The Apostolic Nunciature to Guinea is the diplomatic mission of the Holy See to Guinea. The Apostolic Nuncio to Guinea is an ecclesiastical office of the Catholic Church in Guinea, with the rank of an ambassador. The nuncio serves both as the ambassador of the Holy See to the Republic of Guinea and as the point-of-contact between the Catholic hierarchy in Guinea and the pope.

In 1948, the Holy See established the Delegation to Dakar led by Marcel-François Lefebvre to represent its interests in French colonial Africa. Following the decolonization of the region, the title of that position was changed to Apostolic Delegate to Western Africa on 23 September 1960 and given responsibility for Senegal, Upper Volta, Côte d'Ivoire, Dahomey (Benin), Guinea, Mauritania, Niger, Sudan, Togo, Ghana, Gambia, and Sierra Leone. Over the next decade, as the Vatican established relationships with individual countries, country-specific offices were created, including the Delegations to Guinea, Togo, Mali, and Mauritania on 21 May 1973.

The Apostolic Nuncio to Guinea is usually also the Apostolic Nuncio to Mali upon his appointment to said nation.

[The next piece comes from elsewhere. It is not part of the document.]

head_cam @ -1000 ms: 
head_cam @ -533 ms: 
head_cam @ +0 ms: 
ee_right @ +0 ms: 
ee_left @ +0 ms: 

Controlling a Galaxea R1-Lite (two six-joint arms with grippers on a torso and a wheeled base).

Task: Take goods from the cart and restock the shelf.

== List of papal representatives to Guinea ==
- Apostolic Delegates
- Bruno Wüstenberg (20 December 1973 – 17 January 1979)
- Johannes Dyba (25 August 1979 – 1 June 1983)
- Romeo Panciroli (6 November 1984 – 18 March 1992)
- Apostolic Pro-Nuncios
- Luigi Travaglino (4 April 1992 – 2 May 1995)
- Apostolic Nuncios
- Antonio Lucibello (8 September 1995 – 27 July 1999)
- Alberto Bottari de Castello (18 December 1999 – 1 April 2005)
- George Antonysamy (4 August 2005 – 8 September 2008)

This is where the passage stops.